§ Exercise description
Give the data again word for word; drop the pictures.

=== Section Start ===

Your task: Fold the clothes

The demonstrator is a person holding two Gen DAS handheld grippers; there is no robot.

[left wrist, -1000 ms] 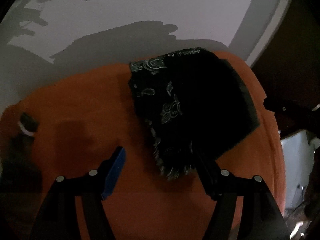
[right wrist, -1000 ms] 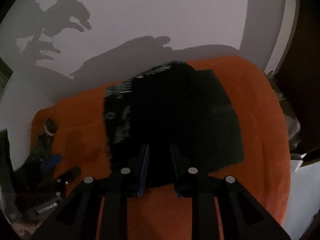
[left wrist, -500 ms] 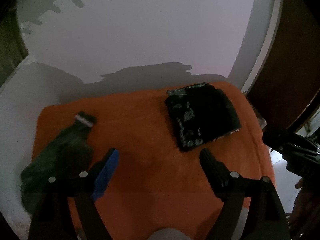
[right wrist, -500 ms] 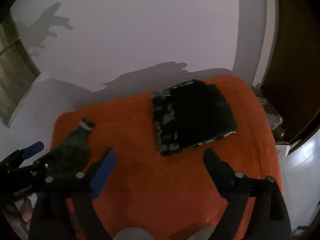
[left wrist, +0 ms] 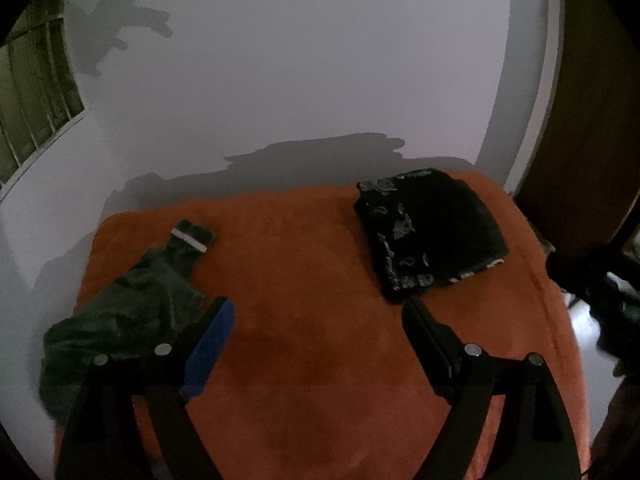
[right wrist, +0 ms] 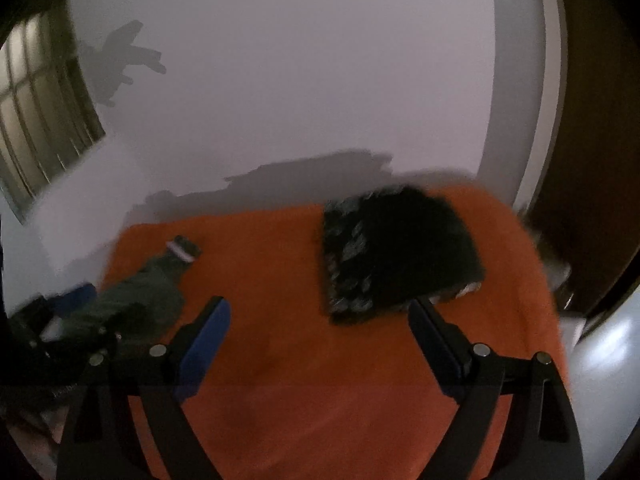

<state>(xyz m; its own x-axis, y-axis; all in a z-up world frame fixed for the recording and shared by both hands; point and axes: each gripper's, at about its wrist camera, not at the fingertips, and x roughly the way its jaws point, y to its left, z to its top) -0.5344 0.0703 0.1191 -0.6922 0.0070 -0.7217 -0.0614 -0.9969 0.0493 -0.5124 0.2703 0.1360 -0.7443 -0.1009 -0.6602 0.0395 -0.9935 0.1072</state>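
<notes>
A folded black garment with a pale pattern lies flat at the back right of the orange cover. A crumpled dark green garment with a white-striped cuff lies at the left edge. My left gripper hovers open above the cover's middle, holding nothing. In the right wrist view the black garment and the green garment appear the same way. My right gripper is open and empty above the cover. The garment's near edge is just beyond its right finger.
A pale wall rises behind the orange cover. A barred window is at the far left and a dark wooden door at the right. The other gripper shows dimly at the left edge. Light floor lies beyond the right edge.
Both grippers have pulled back and up from the black garment. The right gripper, shut at the garment's near edge a second ago, let go and stands wide; the garment stays folded.
</notes>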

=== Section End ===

§ Output for this task
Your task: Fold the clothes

The demonstrator is a person holding two Gen DAS handheld grippers; there is no robot.

[left wrist, -1000 ms] 
[right wrist, -1000 ms] 
[left wrist, -500 ms] 
[right wrist, -500 ms] 
[left wrist, +0 ms] 
[right wrist, +0 ms] 

<state>(xyz m; its own x-axis, y-axis; all in a z-up world frame fixed for the recording and shared by both hands; point and axes: each gripper's, at about its wrist camera, not at the fingertips, and x roughly the way its jaws point, y to its left, z to its top) -0.5344 0.0703 0.1191 -0.6922 0.0070 -0.7217 -0.0614 -0.9969 0.0493 -0.5124 0.2703 0.1360 -0.7443 -0.1009 -0.6602 0.0395 -0.9935 0.1072</state>
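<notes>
A folded black garment with a pale pattern lies flat at the back right of the orange cover. A crumpled dark green garment with a white-striped cuff lies at the left edge. My left gripper hovers open above the cover's middle, holding nothing. In the right wrist view the black garment and the green garment appear the same way. My right gripper is open and empty above the cover. The garment's near edge is just beyond its right finger.
A pale wall rises behind the orange cover. A barred window is at the far left and a dark wooden door at the right. The other gripper shows dimly at the left edge. Light floor lies beyond the right edge.
Both grippers have pulled back and up from the black garment. The right gripper, shut at the garment's near edge a second ago, let go and stands wide; the garment stays folded.
</notes>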

With this, the exercise has been completed.